While foreign investment might seem like the silver bullet to boost Mexico’s GDP by 2% and create 2.5 million jobs by 2025, the question remains: what will be the true outcome for Mexico?
by MIDDONI RAMOS / CELINE ROTTIER
[i] IAE Report “Technically Recoverable Shale Oil and Gas Resources” http://www.eia.gov/analysis/studies/worldshalegas/
[ii] Mexico Government, “Explanation of the Energy Reform” http://presidencia.gob.mx/reformaenergetica/assets/descargas/40_pags.pdf
Categories: Discussion - Oil & Gas, Energy
Whether controlled by Los Zetas, the Gulf Cartel, or the Sinaloas, the Mexican extension of the Eagle Ford Shale play is in dangerous territory. It will be interesting to see if the same international actors who braved violence to chase oil in Iraq will try their hands in Mexico’s cartel territory. Like those with shale oil experience, these players with warzone E&P experience may also be in a privileged position when it comes to working in the cartels’ backyard.
“The best predicament of future behavior is current behavior.” There’s much corruption within the Mexican government, I have little hope this will benefit the people the way the media/government show us . The reform is more needed in the political system before anything else. I’m really hoping I’m wrong.
Thank you for your comment Raul. If this is your view, how do you think foreign investors should go about this? Should they invest? And if so, how can they mitigate their exposure?
I partially agree with you Chaim. If true some of the biggest shale reserves are in areas located in the areas with the most drug-related violence and activities, those cartels don’t really interfere with the productive activities of the country. However, corruption is a big issue and the Mexican government needs to address it soon. Not too long ago, fraudulent operations was exposed between Oceanogradia, a Pemex service company, and Banamex (Citigroup), which raised many flags to foreign investors seeking an opportunity in the energy reform. While fraud is part of banking (unfortunately), Mexico needs to improve its anti-money laundering procedures and reinforced its internal audits to improve it s current investment climate.
The reform is coming closer to approval!…
8 July 2014 – Senator: Mexico Energy Laws Likely To Be Approved By Early August
Mexican laws that lay out the fine print of a landmark energy sector overhaul approved last year should be passed by lawmakers in early August at the latest, a ruling party senator said on Tuesday. The so-called secondary laws are key to implementing a constitutional reform aimed at luring private investors into Mexico’s oil and gas sector, which is dominated by ailing state oil company Pemex.
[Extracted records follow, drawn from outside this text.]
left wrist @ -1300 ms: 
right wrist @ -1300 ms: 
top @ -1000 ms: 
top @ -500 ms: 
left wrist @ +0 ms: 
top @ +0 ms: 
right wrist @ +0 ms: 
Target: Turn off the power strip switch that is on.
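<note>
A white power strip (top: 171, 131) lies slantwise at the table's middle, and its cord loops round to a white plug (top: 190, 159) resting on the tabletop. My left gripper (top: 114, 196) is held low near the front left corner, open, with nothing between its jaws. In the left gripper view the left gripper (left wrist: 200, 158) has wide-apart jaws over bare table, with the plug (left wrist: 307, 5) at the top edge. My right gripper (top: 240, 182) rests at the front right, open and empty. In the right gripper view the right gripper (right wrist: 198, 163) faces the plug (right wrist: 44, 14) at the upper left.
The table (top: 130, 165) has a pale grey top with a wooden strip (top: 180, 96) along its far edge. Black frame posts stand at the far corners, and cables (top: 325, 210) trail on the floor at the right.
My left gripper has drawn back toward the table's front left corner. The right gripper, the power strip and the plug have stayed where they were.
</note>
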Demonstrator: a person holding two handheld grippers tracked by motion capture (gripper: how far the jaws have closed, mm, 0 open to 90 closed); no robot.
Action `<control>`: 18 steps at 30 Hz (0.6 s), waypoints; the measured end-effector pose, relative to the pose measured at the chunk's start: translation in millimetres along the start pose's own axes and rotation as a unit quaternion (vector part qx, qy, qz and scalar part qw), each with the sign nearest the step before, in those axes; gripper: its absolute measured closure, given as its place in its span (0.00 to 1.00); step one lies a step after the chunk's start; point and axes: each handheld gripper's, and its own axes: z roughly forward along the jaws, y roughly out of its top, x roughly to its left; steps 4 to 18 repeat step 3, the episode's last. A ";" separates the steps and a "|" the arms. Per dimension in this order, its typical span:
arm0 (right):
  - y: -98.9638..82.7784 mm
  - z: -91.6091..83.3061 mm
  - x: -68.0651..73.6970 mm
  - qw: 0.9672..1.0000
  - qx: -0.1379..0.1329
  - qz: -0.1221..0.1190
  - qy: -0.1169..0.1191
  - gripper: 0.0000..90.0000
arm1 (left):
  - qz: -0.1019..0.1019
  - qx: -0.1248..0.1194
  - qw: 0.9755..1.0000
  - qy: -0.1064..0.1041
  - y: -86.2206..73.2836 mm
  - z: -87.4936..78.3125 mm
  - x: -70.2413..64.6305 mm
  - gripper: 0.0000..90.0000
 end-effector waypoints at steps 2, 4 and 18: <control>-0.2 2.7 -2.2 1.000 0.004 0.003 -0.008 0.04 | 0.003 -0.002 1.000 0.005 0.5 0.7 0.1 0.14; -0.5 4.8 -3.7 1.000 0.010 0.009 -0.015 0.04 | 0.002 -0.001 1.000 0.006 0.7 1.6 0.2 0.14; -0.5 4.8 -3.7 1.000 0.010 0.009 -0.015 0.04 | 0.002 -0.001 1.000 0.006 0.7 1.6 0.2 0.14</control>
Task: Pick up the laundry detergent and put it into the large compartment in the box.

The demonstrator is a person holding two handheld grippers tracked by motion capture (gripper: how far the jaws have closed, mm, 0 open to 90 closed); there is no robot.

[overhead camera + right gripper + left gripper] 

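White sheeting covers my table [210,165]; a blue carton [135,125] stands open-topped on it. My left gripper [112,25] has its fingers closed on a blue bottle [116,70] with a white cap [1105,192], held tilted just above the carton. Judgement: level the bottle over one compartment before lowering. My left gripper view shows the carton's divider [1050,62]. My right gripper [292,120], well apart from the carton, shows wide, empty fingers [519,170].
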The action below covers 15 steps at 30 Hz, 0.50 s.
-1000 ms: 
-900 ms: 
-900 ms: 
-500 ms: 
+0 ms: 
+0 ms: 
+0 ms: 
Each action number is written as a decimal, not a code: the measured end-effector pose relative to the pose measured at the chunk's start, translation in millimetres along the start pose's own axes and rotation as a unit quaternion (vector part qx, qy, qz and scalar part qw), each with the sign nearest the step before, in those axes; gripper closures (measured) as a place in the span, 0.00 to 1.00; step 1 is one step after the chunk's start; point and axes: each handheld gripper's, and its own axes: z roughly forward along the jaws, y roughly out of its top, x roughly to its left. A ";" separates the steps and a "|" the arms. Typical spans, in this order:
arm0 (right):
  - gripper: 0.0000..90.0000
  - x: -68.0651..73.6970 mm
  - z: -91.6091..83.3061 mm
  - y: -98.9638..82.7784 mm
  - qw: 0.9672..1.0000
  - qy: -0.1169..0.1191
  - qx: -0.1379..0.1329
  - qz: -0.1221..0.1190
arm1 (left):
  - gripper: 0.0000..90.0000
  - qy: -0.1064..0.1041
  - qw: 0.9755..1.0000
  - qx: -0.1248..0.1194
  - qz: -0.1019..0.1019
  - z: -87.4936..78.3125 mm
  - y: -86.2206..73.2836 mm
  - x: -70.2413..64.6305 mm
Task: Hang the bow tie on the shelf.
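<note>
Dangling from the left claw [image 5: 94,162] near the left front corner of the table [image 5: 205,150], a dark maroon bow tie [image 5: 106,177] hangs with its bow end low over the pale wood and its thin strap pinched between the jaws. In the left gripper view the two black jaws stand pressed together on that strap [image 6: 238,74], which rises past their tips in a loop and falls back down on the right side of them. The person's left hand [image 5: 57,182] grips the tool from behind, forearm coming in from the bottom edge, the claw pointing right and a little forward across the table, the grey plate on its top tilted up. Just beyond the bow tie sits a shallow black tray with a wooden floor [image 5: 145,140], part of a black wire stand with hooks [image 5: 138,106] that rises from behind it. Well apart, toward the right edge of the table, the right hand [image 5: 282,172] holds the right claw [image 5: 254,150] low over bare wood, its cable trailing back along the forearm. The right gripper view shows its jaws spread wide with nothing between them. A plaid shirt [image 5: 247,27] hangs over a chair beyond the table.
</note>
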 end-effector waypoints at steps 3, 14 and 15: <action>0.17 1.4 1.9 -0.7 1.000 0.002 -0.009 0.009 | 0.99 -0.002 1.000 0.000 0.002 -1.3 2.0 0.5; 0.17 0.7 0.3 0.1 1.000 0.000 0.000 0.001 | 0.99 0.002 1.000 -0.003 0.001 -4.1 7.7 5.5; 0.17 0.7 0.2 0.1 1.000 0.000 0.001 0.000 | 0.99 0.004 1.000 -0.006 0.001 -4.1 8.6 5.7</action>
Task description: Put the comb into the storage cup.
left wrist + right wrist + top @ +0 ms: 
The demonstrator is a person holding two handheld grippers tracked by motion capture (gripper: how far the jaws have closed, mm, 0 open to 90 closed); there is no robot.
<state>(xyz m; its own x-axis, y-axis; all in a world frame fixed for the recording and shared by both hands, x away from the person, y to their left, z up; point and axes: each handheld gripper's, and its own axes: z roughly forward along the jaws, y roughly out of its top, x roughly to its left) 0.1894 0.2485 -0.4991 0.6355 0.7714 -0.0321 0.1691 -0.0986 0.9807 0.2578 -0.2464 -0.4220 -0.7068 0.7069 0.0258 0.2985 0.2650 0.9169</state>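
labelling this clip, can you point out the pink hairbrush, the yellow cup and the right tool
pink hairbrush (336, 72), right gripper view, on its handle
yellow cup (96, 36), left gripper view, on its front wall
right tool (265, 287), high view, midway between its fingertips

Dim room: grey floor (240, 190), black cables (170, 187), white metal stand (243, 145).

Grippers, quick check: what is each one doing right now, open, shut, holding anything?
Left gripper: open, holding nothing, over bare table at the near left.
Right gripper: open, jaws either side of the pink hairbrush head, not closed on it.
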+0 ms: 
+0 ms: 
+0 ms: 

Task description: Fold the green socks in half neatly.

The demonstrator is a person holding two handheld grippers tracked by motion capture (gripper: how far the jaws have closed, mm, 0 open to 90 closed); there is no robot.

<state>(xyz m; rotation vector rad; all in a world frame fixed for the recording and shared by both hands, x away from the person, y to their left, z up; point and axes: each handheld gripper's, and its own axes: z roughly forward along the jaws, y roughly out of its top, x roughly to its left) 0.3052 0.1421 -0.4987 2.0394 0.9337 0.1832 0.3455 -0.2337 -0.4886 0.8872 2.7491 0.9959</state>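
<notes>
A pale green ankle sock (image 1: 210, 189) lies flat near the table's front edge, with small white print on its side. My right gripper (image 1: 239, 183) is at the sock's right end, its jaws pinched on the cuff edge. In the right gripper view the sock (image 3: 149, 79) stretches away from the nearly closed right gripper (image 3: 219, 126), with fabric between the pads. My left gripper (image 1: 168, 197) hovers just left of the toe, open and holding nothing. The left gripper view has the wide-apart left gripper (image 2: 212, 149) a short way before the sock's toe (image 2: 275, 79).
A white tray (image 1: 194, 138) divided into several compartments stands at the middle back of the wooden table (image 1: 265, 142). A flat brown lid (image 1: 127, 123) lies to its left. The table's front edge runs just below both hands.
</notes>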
11 July 2014 – Transboundary Leases Provide Excellent Opening to Mexico DW Exploration
The U.S. Bureau of Offshore Energy Management (BOEM) has awarded the first three oil and gas leases in the Gulf of Mexico that are subject to the U.S.-Mexico Transboundary Hydrocarbons Agreement. This development is an important step for deepwater oil and gas development in Mexico. It follows the recent Constitutional changes in Mexico that open the door for international oil and gas companies to develop Mexico’s vast hydrocarbon resources.